Ex-NBA center recalls Ewing faking injury and playing for Don Nelson in NY


matt-fish-bulletsFormer NBA center Matt Fish was a  1992 second-round selection by the Golden State Warriors, Fish made his NBA debut in 1994 with the Los Angeles Clippers. His rookie season with the Clippers was perhaps his finest, as Fish averaged nearly five points in 14 minutes per game.

He recently recalled his time with the New York Knicks in the mid-90’s, when he played for Don Nelson, who was coaching the Knicks at the time. Fish recalled how he got a call up to the New York Knicks.

“I was extremely excited to get the nod. Don Nelson was the coach for the Knicks at the time and it made sense to be called up and play for Coach Nelson. Four years earlier, in 1992, he drafted me 50th overall, a second round selection to the Golden State Warriors,” Fish said recently in a blog post on SportsBlogs.

“I knew very little back then about the situation going on with the Knicks. I simply thought that it was my turn to get called up to the “BIGS”. I was the No. 1 center in the Continental Basketball Association (CBA) and playing good basketball. After playing very well for the Fort Wayne Fury, in Indiana, my chance had come,” Fish said.

Then he went on to say that he caught up with the Knicks in Phoenix.

“The next day, I watched AC Green of the Suns get his teeth knocked out by J.R Reid of the Knicks,” Fish recalled. “The Knicks’ next game was against the L.A. Lakers in the Forum. With Patrick Ewing faking an injury, Herb Williams traded to Toronto and J.R. Reid suspended in the next game due to his elbow, I got to start for the New York Knicks in the Forum, jumping center against Vlade Divac.”

“Long story short, I scored 10 points, grabbed 6 rebounds, a blocked shot and had an assist in 17 minutes,” said Fish (edit: Fish’s statistics slightly differ from those listed on Basketball Reference).

Fish went on to add that his time eventually didn’t come, as after that game he played only two more minutes for the team.

“Back in New York we played against the Golden State Warriors, the team in which I was originally drafted. At the end of the game, the Knicks fans traditionally chant and cheer for the last person on the bench – Me.

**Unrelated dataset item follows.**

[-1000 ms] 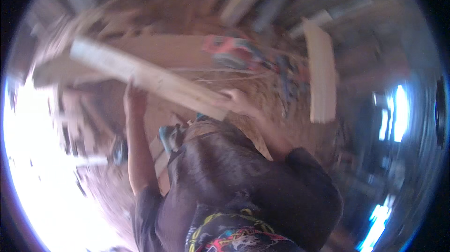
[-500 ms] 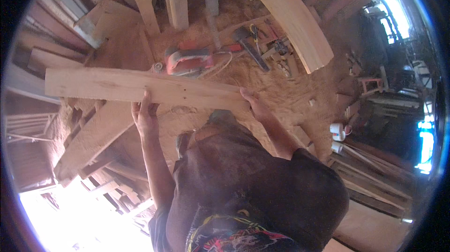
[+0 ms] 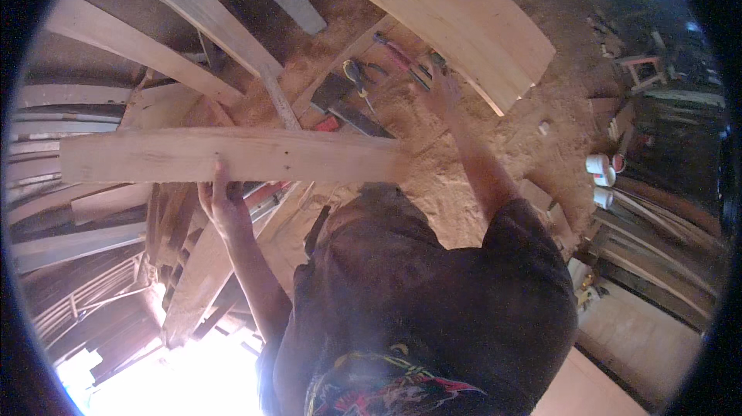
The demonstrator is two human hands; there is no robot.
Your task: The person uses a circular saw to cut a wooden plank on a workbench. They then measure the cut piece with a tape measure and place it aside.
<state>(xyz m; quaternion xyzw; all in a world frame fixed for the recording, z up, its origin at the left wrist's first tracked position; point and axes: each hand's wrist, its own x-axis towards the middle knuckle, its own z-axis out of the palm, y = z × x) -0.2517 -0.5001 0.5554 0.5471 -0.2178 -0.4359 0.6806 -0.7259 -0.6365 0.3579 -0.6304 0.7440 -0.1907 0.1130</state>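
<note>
A long pale wooden board [image 3: 154, 155] with a few small dark holes lies across my front. My left hand [image 3: 226, 201] grips its lower edge, thumb on the face and fingers behind. The right end of the board has no hand on it. My right hand [image 3: 443, 95] is stretched out, fingers extended and somewhat blurred, beside a red-handled tool [image 3: 398, 54] on the sawdust. Left of that lie a yellow-and-black screwdriver [image 3: 355, 76] and a dark-headed hammer [image 3: 352, 113]. The board mostly covers a red power tool [image 3: 329, 124].
A wide curved wooden panel [image 3: 456, 18] stands just beyond my right hand. Several planks [image 3: 193, 10] lean at the far left. White containers [image 3: 599, 170] and stacked timber [image 3: 657, 257] are at the right. Sawdust [image 3: 440, 192] covers the ground.
My right hand has let go of the board's right end and reached forward to the tools. My left hand still holds the board. The view has turned, shifting the surroundings.
</note>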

I remember hearing Madison Square Garden chanting, “We Want Fish”. Unfathomable…,” ex-NBA center noted.

“I got in the game and with only a couple of minutes remaining I scored two points; in Madison Square Garden, playing for the New York Knicks, and the fans approved… that was unreal,” Fish said.

Fish went on to add that the very next day, the Knicks were supposed to play the Clippers. It was 11th day of Fish’s 10-day contract.

“Don Nelson called me over during shoot around and put his large hand on my shoulder and simply said, “Well, you are no longer on the team.  You know how it goes.” Days after, neither was he. It’s funny how things work out,” Fish recalled.

Former NBA center added that coaching in the NBA is indeed a tough job.

“Successful NBA coaches demand respect and complete buy-in from all members on the team, owners and management, including all coaches on the staff, and fans. This is never an easy balancing act,” he said.

After his days with the NY Knicks were over, Fish went on to play for the Denver Nuggets, Washington Bullets and the Miami Heat. Fish played a total of 50 games in NBA (9 started), averaging 3.5 ppg, 2.2 rpg in 10.2 mpg.

Now, Fish is a member of the NBRPA (National Retired Players Association), president of the Phoenix Chapter of NBRPA and publisher for NBRPA’s very own Rebound Magazine.

Former NBA center, speaking about Don Nelson, said that his position with the Knicks started to change, as the season went along.

“Coach Nelson started the season with an 18-6 record, and then hit a rough patch losing 19 of 35. He changed the line-up and made a few trades and the relationship with the players and the coach quickly degenerated into back stabbing, finger pointing and name-calling,” Fish said.

“Coach Nelson had a 3-year $5.1 million contract come to an end that was signed only 8 months earlier,” he added.

As for his time with the Knicks, Fish is thankful, saying “I walked with a few thousand dollars and a memory to last a life-time.”

“I played for the Knicks, and I played well when given the chance. My time with the Knicks was February 25th to March 5th, 1996. Although only a 10-day contract that lasted 11 days, the memory will last a life-time,” he said.